Il narratore, Dani Mellon du Pont, è attualmente direttore della promozione per la Alcor Foundation, Riverside, California, per popolarizzare l’opzione di rianimazione basata sull’ibernazione crionica.

Organizziamoci. Mi trovo sul volo American Airlines 103 da New York a Miami, Florida, con il mio computer flop top che continua a fare flip-flop-lap-top e scrivo alla Alcor Foundation per riferire sulla sospensione crionica (ibernazione) dell’anima e del corpo di Andy Warhol.

Andy Warhol e il suo desidero segreto di ricongiungersi con il suo idolo Walt Disney

Andy ha cominciato a interessarsi di immortalità crionica (per usare una sua curiosa espressione) dopo aver appreso che l’anima (cervello) e il corpo di Walt Disney sono iberneticamente congelati e conservati fino al momento in cui la nanotecnologia di Eric Drexler (atom stacking dell’ M.I.T.) avrà compreso i passi logici necessari alla di lui (cioè di Walt Disney) rianimazione e restauro.

Andy condivideva l’opinione quasi universale secondo la quale Disney era uno dei membri più importanti del XX Secolo. Egli, vedete, creava entità schermo-iconiche di un’attrazione tanto global-mitica da essere immediatamente riconosciute e amate da quasi ogni quark su questo pianeta. Andy mi ha detto tante volte che fu Walt Disney a creare la cultura pop. Con la parola pop Andy intende la popolarizzazione, l’umanizzazione delle idee.

Andy conosceva bene la mia missione presso Alcor, di personalizzare, popolarizzare, umanizzare, Disneyizzare l’opzione di rianimazione basata sull’ibernazione crionica.

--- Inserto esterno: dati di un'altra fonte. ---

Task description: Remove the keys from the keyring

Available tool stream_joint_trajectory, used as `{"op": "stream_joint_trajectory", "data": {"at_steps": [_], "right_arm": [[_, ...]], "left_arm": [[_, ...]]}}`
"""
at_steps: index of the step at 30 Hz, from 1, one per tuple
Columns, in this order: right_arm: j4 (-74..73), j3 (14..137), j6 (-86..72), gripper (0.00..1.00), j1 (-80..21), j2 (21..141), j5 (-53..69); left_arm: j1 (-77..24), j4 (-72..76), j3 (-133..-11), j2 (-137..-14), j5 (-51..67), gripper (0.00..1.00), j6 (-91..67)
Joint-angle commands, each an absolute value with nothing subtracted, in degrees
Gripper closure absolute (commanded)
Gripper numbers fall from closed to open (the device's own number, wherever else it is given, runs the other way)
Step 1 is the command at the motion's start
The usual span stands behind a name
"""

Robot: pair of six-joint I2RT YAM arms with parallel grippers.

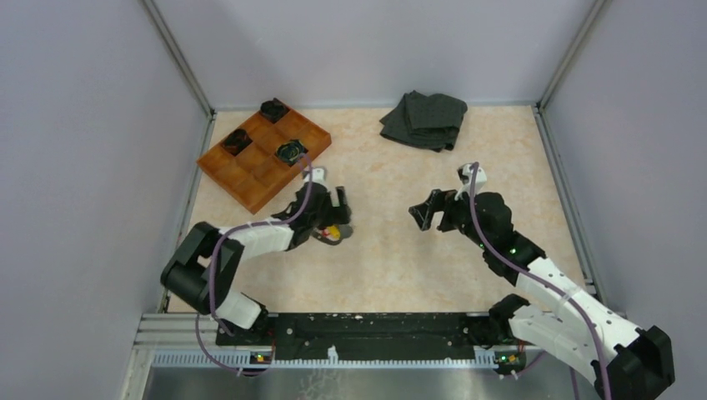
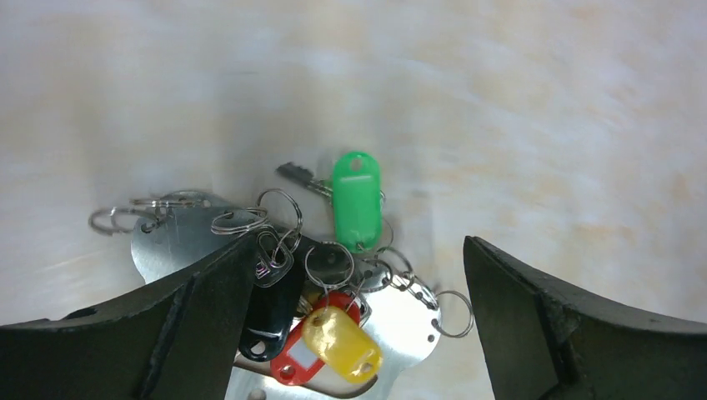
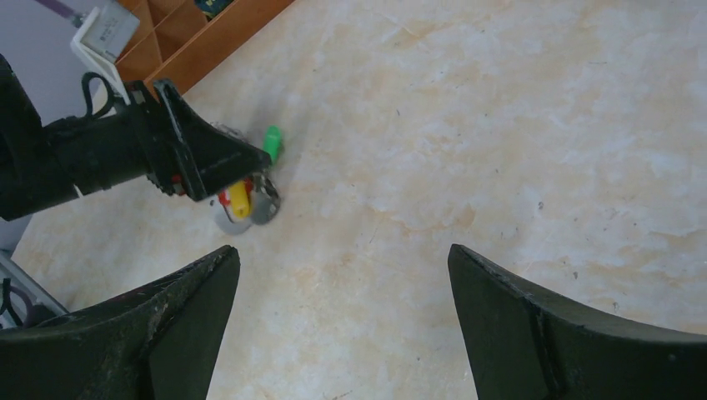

Non irragionevolmente Andy condivideva con noialtri una repulsione per l’idea che il suo corpo e la sua anima venissero mangiati da vermi o bruciati in un forno. Per questo e per altri motivi aveva discusso con me le procedure necessarie e timidamente mi aveva strappato la promessa di organizzare la sua «ibernazione rianimazione» nello stesso momento in cui il suo corpo si trovasse al bivio, cioè nel momento in cui si trovasse di fronte allo sfratto dalla sua attuale abitazione carnosa. Che — affrontiamo la realtà — era di un albino mittel-europeo slavato a bassa energia e fuori moda.

Io intraprendo con piacere questa missione perché vedo, nel timore funerario presente nella cultura americana, un incubo di follia intorno a cimiteri, pompe funebri, necrologie e polizze-vita (che quando ci pensi sono in realtà polizze-morte).

Posso dirlo senza reticenze, in parole semplici? Non volevo che i vermi mangiassero Andy Warhol.

E lui neppure.

Nulla osta legale per liberare anima (cervello) e corpo di Andy Warhol

La prima domanda che verrà in mente a chiunque è: Andy ha scelto il congelamento neurologico (testa-anima)? Oppure l’ibernazione crionica dell’intero corpo?

All’inizio era indeciso. Andy naturalmente poteva permettersi i $100.000 del corpo intero, ma sembrava interessargli maggiormente la soluzione neurologica ($35,000). Ad Andy piaceva l’idea che, quando si sarebbero azzerate le sue funzioni carnose, fosse possibile conservare il suo cervello (anima) in attesa dello sballoso momento in cui una giovane e attraente persona di uno qualsiasi dei due sessi, o di entrambi, come risultato di un incidente auto del dopo-discoteca o di una sparatoria tra spacciatori di crack si trovasse comatosa in cura intensiva, neo-morta cerebrale in attesa del trapianto di un cervello super-attraente.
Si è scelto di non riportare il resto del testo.